Problem description
The lines below are to be quoted exactly, from the first through the one that contains "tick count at".

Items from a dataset
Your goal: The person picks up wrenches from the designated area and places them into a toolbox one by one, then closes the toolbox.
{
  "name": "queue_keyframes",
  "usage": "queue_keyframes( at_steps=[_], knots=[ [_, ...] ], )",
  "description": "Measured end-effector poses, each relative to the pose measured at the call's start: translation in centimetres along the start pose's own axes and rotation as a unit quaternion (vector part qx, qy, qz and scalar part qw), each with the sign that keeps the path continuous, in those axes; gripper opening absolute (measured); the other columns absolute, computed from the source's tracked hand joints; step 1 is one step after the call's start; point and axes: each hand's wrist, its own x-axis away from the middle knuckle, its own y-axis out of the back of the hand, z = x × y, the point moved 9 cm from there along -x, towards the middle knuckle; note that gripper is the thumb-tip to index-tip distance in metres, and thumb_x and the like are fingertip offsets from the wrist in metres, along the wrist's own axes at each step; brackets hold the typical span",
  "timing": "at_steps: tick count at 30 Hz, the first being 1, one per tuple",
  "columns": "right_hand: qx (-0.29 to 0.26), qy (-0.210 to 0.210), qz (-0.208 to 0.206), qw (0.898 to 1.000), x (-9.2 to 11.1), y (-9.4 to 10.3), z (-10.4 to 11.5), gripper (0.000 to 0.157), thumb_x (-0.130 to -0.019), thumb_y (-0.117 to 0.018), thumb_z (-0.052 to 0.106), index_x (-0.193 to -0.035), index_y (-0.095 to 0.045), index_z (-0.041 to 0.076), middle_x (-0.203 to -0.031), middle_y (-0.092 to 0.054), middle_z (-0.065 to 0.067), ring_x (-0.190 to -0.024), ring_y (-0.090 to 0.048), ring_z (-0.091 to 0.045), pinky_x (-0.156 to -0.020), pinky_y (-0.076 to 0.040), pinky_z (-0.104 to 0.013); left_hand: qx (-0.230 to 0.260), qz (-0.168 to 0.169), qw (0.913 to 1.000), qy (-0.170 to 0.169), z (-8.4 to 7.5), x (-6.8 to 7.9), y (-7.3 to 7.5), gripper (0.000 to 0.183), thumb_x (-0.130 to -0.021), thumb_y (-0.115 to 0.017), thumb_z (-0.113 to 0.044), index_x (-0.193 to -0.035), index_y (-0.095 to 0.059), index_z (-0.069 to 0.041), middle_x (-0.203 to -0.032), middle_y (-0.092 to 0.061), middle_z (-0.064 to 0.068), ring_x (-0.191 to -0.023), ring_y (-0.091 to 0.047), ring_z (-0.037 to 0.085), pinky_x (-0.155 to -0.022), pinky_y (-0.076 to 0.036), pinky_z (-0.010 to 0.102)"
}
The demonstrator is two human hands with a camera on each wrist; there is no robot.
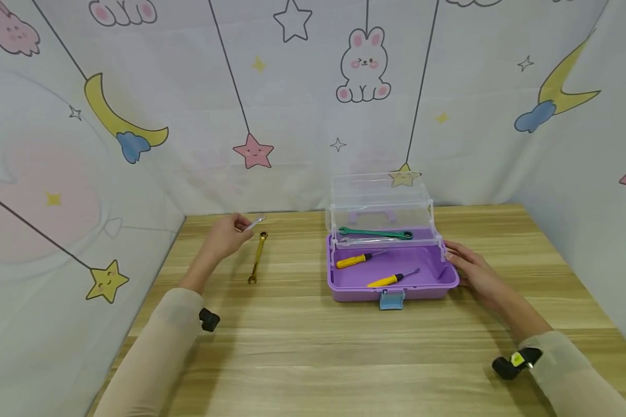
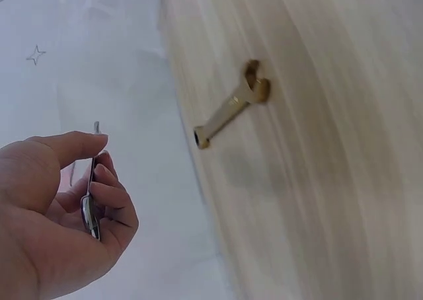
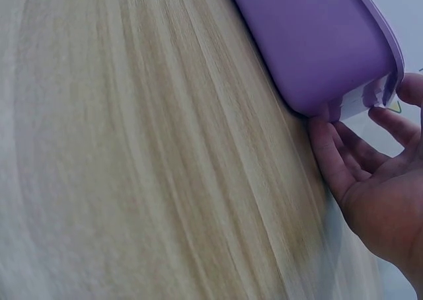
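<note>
My left hand is raised over the far left of the table, pinching a silver wrench between thumb and fingers. In the left wrist view the same wrench shows edge-on against the fingers. A gold ratchet wrench lies on the table just right of that hand. On the right, my right hand touches the right end of a purple toolbox. In the right wrist view its fingers rest against the box's end wall, not wrapped round it.
Clear lid and tray parts stand raised at the box's back. A green wrench and a silver one lie in the tray. Two yellow screwdrivers lie in the box bottom. A printed cloth surrounds the wooden table.
</note>
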Motion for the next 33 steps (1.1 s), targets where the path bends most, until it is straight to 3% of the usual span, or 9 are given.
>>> queue_keyframes(
  at_steps=[7, 14, 24, 33],
  knots=[
    [0.001, 0.002, 0.005, 1.0, 0.1, -0.2, 0.1, 0.062, -0.106, -0.044, 0.04, -0.158, -0.024, 0.013, -0.155, -0.025, -0.025, -0.115, -0.055, -0.001, -0.088, -0.053, -0.029, 0.025, 0.016, 0.9989, -0.036, -3.9, 0.1, -0.7, 0.023, -0.098, -0.061, -0.019, -0.114, -0.059, -0.003, -0.105, -0.064, 0.012, -0.094, -0.062, 0.027, -0.073, -0.051, 0.036],
    [0.006, -0.003, 0.007, 1.0, 0.2, -0.3, 0.2, 0.063, -0.106, -0.045, 0.04, -0.158, -0.022, 0.013, -0.156, -0.024, -0.026, -0.116, -0.053, -0.003, -0.088, -0.053, -0.028, 0.003, 0.025, 0.9961, -0.084, -8.5, 0.2, -1.7, 0.019, -0.097, -0.063, -0.02, -0.111, -0.062, -0.007, -0.099, -0.064, 0.007, -0.085, -0.062, 0.022, -0.066, -0.051, 0.033],
    [0.013, -0.001, -0.018, 1.0, -0.2, 0.2, 1.1, 0.06, -0.106, -0.046, 0.035, -0.155, -0.027, 0.006, -0.152, -0.032, -0.025, -0.112, -0.057, -0.006, -0.086, -0.055, -0.031, 0.033, 0.037, 0.9845, -0.168, -14.3, -0.8, -3.5, 0.015, -0.096, -0.066, -0.016, -0.107, -0.063, -0.008, -0.098, -0.062, 0.005, -0.082, -0.057, 0.021, -0.069, -0.049, 0.033],
    [-0.048, -0.02, -0.037, 0.998, -1.2, 0.9, 0.9, 0.054, -0.103, -0.054, 0.035, -0.147, -0.039, 0.007, -0.129, -0.056, 0.002, -0.114, -0.057, -0.009, -0.085, -0.054, -0.026, 0.029, 0.069, 0.9724, -0.221, -18.1, -1.4, -6.8, 0.012, -0.096, -0.066, -0.017, -0.104, -0.064, -0.01, -0.096, -0.062, 0.003, -0.081, -0.057, 0.018, -0.069, -0.05, 0.029]
  ],
)
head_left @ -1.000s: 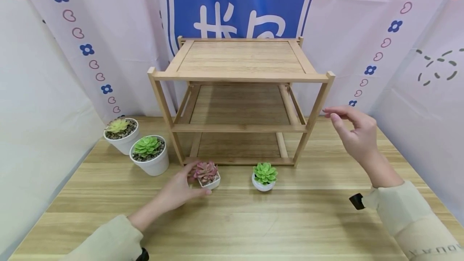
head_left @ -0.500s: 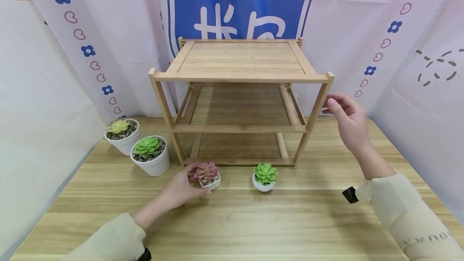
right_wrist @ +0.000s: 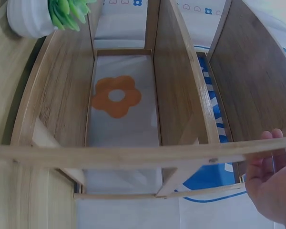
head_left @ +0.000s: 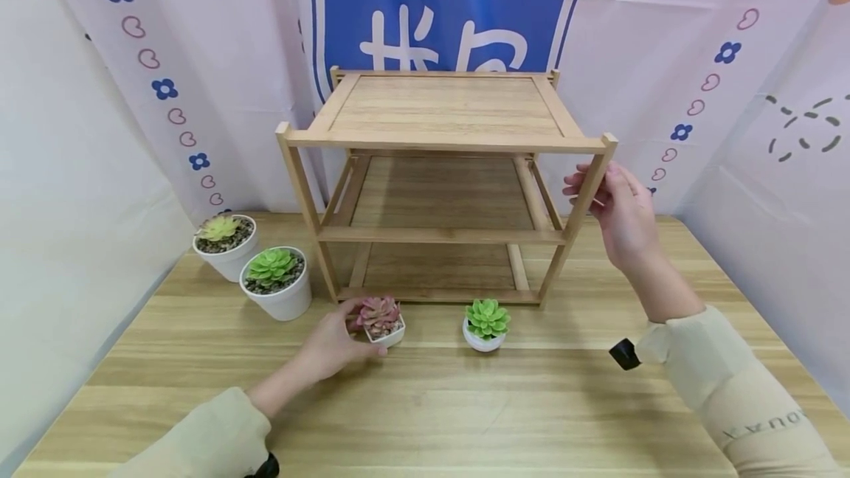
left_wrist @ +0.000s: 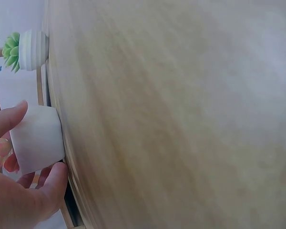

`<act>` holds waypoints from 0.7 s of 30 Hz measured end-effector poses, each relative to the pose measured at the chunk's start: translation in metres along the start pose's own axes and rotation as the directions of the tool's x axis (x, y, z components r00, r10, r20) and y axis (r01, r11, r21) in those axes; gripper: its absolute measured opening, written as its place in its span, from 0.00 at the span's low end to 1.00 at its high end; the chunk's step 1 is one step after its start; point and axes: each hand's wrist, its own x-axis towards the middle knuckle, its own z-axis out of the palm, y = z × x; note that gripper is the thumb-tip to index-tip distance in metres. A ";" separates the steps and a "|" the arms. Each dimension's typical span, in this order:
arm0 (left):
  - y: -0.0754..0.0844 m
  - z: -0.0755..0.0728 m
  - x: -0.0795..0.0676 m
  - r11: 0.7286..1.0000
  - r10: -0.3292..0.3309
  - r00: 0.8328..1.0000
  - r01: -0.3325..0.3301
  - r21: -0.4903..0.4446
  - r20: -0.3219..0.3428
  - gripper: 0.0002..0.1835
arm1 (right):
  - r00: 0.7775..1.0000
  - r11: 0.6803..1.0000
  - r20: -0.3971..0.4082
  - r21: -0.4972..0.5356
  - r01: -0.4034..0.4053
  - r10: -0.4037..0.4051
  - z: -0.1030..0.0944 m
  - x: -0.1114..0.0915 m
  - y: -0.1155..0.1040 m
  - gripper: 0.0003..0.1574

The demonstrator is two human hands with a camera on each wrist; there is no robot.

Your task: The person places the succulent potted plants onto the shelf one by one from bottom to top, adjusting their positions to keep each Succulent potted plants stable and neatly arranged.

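Note:
A pink succulent (head_left: 378, 316) in a small white square pot (left_wrist: 37, 138) stands on the wooden table. My left hand (head_left: 335, 341) holds this pot between thumb and fingers from the left. To its right sits a green succulent (head_left: 487, 319) in a round white pot (left_wrist: 33, 50), which no hand touches. My right hand (head_left: 620, 216) is at the right front post of the three-tier wooden rack (head_left: 451, 142). Its loosely bent fingers pass behind the post and show on its left side. Whether they touch the post cannot be told.
Two larger white pots with succulents (head_left: 275, 282) (head_left: 227, 246) stand left of the rack. A patterned curtain (head_left: 651, 43) hangs behind it. Light fabric walls border the table (head_left: 438, 419) on both sides.
My right hand has moved left, from beside the rack to its right front post, with the fingers now behind it. My left hand has stayed on the pink succulent's pot.

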 end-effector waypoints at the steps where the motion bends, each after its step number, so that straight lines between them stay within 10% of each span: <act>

Answer to this problem
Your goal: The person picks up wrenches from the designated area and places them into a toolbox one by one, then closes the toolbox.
{
  "name": "queue_keyframes",
  "usage": "queue_keyframes( at_steps=[_], knots=[ [_, ...] ], )",
  "description": "Measured end-effector poses, each relative to the pose measured at the call's start: translation in centimetres along the start pose's own axes and rotation as a unit quaternion (vector part qx, qy, qz and scalar part qw), each with the sign that keeps the path continuous, in those axes; gripper opening absolute (measured); the other columns absolute, computed from the source's tracked hand joints; step 1 is one step after the call's start; point and axes: each hand's wrist, its own x-axis away from the middle knuckle, its own y-axis out of the back of the hand, z = x × y, the point moved 9 cm from there along -x, towards the middle knuckle; note that gripper is the thumb-tip to index-tip distance in metres, and thumb_x and the like are fingertip offsets from the wrist in metres, along the wrist's own axes at each step; brackets hold the typical span",
  "timing": "at_steps: tick count at 30 Hz, the first being 1, one per tuple",

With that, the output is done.